Work to complete
Your answer must be an exact copy of the data, without any pictures.

Source data
——————————
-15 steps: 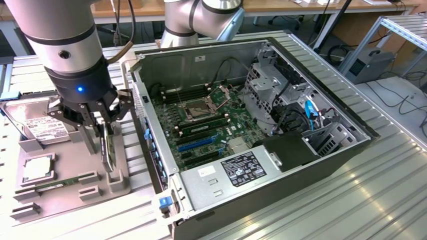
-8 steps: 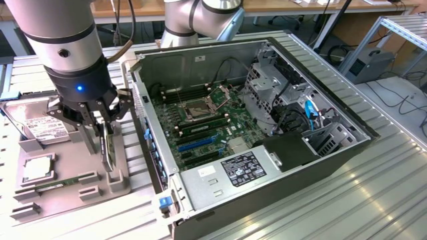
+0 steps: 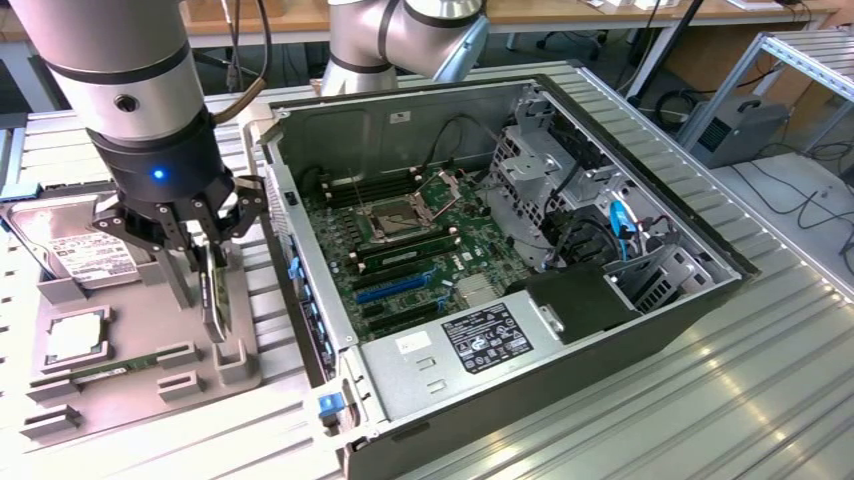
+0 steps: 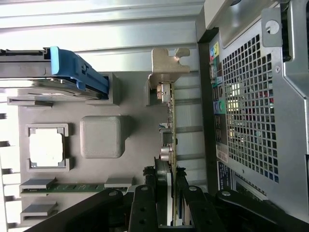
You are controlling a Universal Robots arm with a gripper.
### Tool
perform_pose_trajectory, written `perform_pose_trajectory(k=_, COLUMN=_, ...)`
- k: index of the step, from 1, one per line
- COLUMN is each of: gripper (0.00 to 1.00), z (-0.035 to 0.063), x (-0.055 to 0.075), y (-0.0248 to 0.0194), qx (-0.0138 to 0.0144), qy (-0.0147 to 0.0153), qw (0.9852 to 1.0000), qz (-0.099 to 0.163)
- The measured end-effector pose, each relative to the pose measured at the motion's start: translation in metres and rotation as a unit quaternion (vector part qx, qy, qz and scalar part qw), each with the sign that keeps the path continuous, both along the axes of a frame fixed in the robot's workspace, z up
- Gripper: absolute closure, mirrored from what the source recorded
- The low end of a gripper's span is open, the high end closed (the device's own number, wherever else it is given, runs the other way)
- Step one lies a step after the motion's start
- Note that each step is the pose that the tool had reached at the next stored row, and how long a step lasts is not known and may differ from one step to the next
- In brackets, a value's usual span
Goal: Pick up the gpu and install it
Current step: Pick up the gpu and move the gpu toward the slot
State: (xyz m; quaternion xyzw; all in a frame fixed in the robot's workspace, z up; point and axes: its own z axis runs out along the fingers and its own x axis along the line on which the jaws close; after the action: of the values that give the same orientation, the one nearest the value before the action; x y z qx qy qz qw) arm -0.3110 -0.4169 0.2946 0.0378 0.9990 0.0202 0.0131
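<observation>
The gpu [image 3: 214, 300], a thin dark card, stands on edge over the grey holder tray [image 3: 134, 400] at the exterior view's left, just outside the open computer case [image 3: 667, 300]. My gripper [image 3: 200, 275] comes down on it from above, its black fingers closed on the card's two faces. In the wrist view the gpu [image 4: 170, 121] is edge-on, its silvery bracket [image 4: 169, 63] at the far end beside a tray post, with my gripper [image 4: 167, 181] clamped on its near end. Whether the card has left its tray slot I cannot tell.
The tray also carries a hard drive [image 3: 67, 250] with a blue caddy [image 4: 72, 72], a processor [image 4: 47, 147] and a green memory stick [image 4: 72, 187]. Inside the case lie the motherboard [image 3: 400, 250] and a blue slot [image 3: 394, 285]. The case's perforated rear panel [image 4: 251, 111] stands close beside the card.
</observation>
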Motion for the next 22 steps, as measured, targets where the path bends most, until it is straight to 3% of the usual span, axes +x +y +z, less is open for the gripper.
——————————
Task response
-15 steps: 
-8 steps: 
+0 steps: 
+0 steps: 
You are controlling a Universal Robots arm with a gripper.
### Tool
perform_pose_trajectory, written `perform_pose_trajectory(k=_, COLUMN=_, ...)`
- k: index of the step, from 1, one per line
- COLUMN is each of: gripper (0.00 to 1.00), z (-0.035 to 0.063), x (-0.055 to 0.075), y (-0.0248 to 0.0194), qx (-0.0138 to 0.0144), qy (-0.0147 to 0.0153), qw (0.9852 to 1.0000), qz (-0.099 to 0.163)
- The measured end-effector pose, each relative to the pose measured at the motion's start: translation in metres and rotation as a unit quaternion (vector part qx, qy, qz and scalar part qw), each with the sign that keeps the path continuous, both along the axes of a frame fixed in the robot's workspace, z up
- Gripper: absolute closure, mirrored from what the source recorded
- The low end of a gripper's span is open, the high end closed (the device's own number, wherever else it is given, runs the other way)
- Step one lies a step after the motion's start
- Note that each step is the pose that the tool had reached at the next stored row, and how long a step lasts is not known and may differ from one step to the next
- In brackets, a value's usual span
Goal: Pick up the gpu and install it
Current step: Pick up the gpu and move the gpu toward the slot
State: (xyz m; quaternion xyzw; all in a frame fixed in the robot's workspace, z up; point and axes: its own z axis runs out along the fingers and its own x axis along the line on which the jaws close; after the action: of the values that give the same orientation, the one nearest the value before the action; x y z qx qy qz qw) arm -0.3110 -0.4169 0.2946 0.0378 0.9990 0.0202 0.0131
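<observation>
The gpu [image 3: 214, 300], a thin dark card, stands on edge over the grey holder tray [image 3: 134, 400] at the exterior view's left, just outside the open computer case [image 3: 667, 300]. My gripper [image 3: 200, 275] comes down on it from above, its black fingers closed on the card's two faces. In the wrist view the gpu [image 4: 170, 121] is edge-on, its silvery bracket [image 4: 169, 63] at the far end beside a tray post, with my gripper [image 4: 167, 181] clamped on its near end. Whether the card has left its tray slot I cannot tell.
The tray also carries a hard drive [image 3: 67, 250] with a blue caddy [image 4: 72, 72], a processor [image 4: 47, 147] and a green memory stick [image 4: 72, 187]. Inside the case lie the motherboard [image 3: 400, 250] and a blue slot [image 3: 394, 285]. The case's perforated rear panel [image 4: 251, 111] stands close beside the card.
</observation>
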Motion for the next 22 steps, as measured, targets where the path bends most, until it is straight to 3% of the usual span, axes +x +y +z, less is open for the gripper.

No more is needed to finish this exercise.